Assigned task: Every picture is to be removed, and all the data is to be copied exactly.
** Opening Given material block **
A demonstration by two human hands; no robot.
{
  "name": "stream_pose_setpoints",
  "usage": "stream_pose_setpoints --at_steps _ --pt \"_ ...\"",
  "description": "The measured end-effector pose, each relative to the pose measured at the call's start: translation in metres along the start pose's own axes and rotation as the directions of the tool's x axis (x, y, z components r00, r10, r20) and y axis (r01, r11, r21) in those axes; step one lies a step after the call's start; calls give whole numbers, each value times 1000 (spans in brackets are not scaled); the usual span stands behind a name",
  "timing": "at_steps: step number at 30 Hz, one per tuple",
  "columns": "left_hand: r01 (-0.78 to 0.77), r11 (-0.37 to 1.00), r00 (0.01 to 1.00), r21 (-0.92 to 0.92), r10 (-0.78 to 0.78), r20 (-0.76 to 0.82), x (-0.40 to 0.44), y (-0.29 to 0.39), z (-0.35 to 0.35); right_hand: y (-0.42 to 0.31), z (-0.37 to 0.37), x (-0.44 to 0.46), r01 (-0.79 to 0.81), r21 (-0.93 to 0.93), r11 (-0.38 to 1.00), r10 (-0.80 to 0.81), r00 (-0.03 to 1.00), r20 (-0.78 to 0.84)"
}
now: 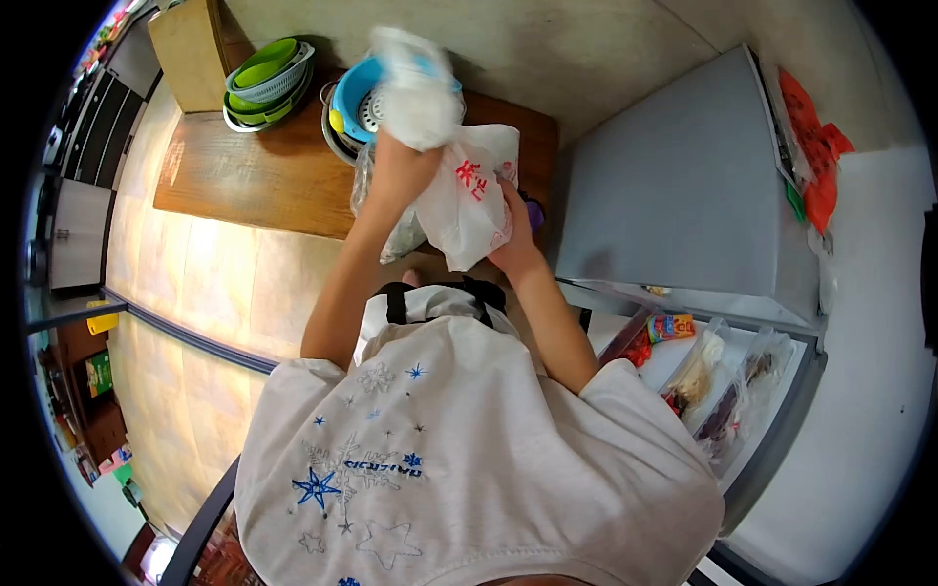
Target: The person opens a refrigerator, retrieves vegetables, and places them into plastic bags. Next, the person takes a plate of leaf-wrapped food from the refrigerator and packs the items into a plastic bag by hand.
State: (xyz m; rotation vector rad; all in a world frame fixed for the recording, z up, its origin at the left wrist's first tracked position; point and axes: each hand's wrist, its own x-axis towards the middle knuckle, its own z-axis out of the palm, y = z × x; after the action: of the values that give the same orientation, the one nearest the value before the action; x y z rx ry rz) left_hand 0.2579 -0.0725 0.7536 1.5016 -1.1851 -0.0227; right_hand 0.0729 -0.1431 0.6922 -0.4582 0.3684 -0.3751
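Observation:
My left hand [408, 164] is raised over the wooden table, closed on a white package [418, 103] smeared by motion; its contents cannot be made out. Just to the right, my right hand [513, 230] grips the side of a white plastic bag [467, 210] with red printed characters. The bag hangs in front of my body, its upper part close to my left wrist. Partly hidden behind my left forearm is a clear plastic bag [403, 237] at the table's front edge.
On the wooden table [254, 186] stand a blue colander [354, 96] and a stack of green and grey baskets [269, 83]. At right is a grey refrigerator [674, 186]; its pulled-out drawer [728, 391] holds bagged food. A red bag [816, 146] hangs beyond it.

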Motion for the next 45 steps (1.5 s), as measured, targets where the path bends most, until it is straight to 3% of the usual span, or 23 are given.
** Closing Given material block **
Problem solution:
A demonstration by two human hands; no robot.
{
  "name": "stream_pose_setpoints",
  "usage": "stream_pose_setpoints --at_steps _ --pt \"_ ...\"",
  "description": "The measured end-effector pose, each relative to the pose measured at the call's start: translation in metres along the start pose's own axes and rotation as the directions of the tool's x axis (x, y, z components r00, r10, r20) and y axis (r01, r11, r21) in those axes; step one lies a step after the call's start; calls give whole numbers, each value times 1000 (spans in brackets are not scaled); the usual span stands behind a name",
  "timing": "at_steps: step number at 30 Hz, one per tuple",
  "columns": "left_hand: r01 (-0.78 to 0.77), r11 (-0.37 to 1.00), r00 (0.01 to 1.00), r21 (-0.92 to 0.92), r10 (-0.78 to 0.78), r20 (-0.76 to 0.82), x (-0.40 to 0.44), y (-0.29 to 0.39), z (-0.35 to 0.35); right_hand: y (-0.42 to 0.31), z (-0.37 to 0.37), x (-0.44 to 0.46), r01 (-0.79 to 0.81), r21 (-0.93 to 0.93), r11 (-0.38 to 1.00), r10 (-0.80 to 0.81), r00 (-0.03 to 1.00), r20 (-0.78 to 0.84)"
}
now: 
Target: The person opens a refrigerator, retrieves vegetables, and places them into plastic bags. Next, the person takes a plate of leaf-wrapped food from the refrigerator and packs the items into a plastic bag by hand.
State: (xyz m; rotation vector rad; all in a world frame fixed for the recording, z up, its origin at the left wrist's first tracked position; point and axes: each hand's wrist, its own x-axis towards the middle knuckle, its own z-axis out of the palm, y = z × x; after the action: of the values that give the same orientation, the one nearest the value before the action; x y z rx ry rz) left_hand 0.2579 -0.0725 0.7536 1.5016 -1.1851 -0.0227; right_hand 0.0729 -0.1431 0.6922 -0.4582 0.3684 -0.3751
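Observation:
My left hand [408, 164] is raised over the wooden table, closed on a white package [418, 103] smeared by motion; its contents cannot be made out. Just to the right, my right hand [513, 230] grips the side of a white plastic bag [467, 210] with red printed characters. The bag hangs in front of my body, its upper part close to my left wrist. Partly hidden behind my left forearm is a clear plastic bag [403, 237] at the table's front edge.
On the wooden table [254, 186] stand a blue colander [354, 96] and a stack of green and grey baskets [269, 83]. At right is a grey refrigerator [674, 186]; its pulled-out drawer [728, 391] holds bagged food. A red bag [816, 146] hangs beyond it.
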
Motion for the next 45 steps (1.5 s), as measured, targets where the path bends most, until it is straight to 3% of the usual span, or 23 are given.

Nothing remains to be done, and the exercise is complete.